> [Data extract]
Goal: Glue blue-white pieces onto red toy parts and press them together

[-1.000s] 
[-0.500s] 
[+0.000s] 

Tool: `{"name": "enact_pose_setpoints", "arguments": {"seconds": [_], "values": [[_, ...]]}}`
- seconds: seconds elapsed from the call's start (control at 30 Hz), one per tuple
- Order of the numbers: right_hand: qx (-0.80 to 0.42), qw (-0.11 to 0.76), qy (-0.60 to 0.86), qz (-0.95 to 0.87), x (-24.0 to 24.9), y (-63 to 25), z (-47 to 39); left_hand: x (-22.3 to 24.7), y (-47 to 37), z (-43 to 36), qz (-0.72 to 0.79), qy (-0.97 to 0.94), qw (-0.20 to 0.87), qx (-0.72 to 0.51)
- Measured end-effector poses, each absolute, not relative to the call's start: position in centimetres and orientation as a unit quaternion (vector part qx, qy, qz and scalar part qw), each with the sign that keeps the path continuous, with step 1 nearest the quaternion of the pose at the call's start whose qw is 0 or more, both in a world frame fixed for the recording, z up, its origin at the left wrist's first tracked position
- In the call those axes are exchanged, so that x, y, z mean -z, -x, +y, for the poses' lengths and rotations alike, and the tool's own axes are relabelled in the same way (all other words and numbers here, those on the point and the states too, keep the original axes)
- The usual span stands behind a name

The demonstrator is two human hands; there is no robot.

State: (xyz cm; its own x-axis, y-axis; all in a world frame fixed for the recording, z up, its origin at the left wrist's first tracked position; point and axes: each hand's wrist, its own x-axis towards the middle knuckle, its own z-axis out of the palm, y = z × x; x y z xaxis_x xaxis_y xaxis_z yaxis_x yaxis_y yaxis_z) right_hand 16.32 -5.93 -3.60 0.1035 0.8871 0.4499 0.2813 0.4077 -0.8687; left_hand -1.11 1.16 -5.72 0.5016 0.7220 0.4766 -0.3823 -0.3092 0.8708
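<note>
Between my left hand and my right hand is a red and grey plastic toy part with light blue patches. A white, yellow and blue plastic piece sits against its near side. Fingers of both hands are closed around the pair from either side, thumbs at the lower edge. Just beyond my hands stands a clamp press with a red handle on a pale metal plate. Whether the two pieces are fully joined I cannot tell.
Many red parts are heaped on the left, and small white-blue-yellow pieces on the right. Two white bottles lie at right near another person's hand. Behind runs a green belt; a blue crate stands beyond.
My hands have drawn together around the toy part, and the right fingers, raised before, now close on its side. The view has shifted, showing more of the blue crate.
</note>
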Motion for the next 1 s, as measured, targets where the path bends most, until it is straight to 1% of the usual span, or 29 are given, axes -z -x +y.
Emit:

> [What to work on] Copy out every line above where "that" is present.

> [Result of this exercise]
- Measured end-effector poses, each absolute, not relative to the call's start: position in centimetres and orientation as a unit quaternion (vector part qx, qy, qz and scalar part qw), each with the sign that keeps the path continuous, with step 1 nearest the quaternion of the pose at the call's start whose qw is 0 or more, both in a world frame fixed for the recording, z up, its origin at the left wrist's first tracked position
- In the call those axes are exchanged, so that x, y, z mean -z, -x, +y, for the poses' lengths and rotations alike, and the tool's own axes are relabelled in the same way (all other words and numbers here, those on the point and the states too, keep the original axes)

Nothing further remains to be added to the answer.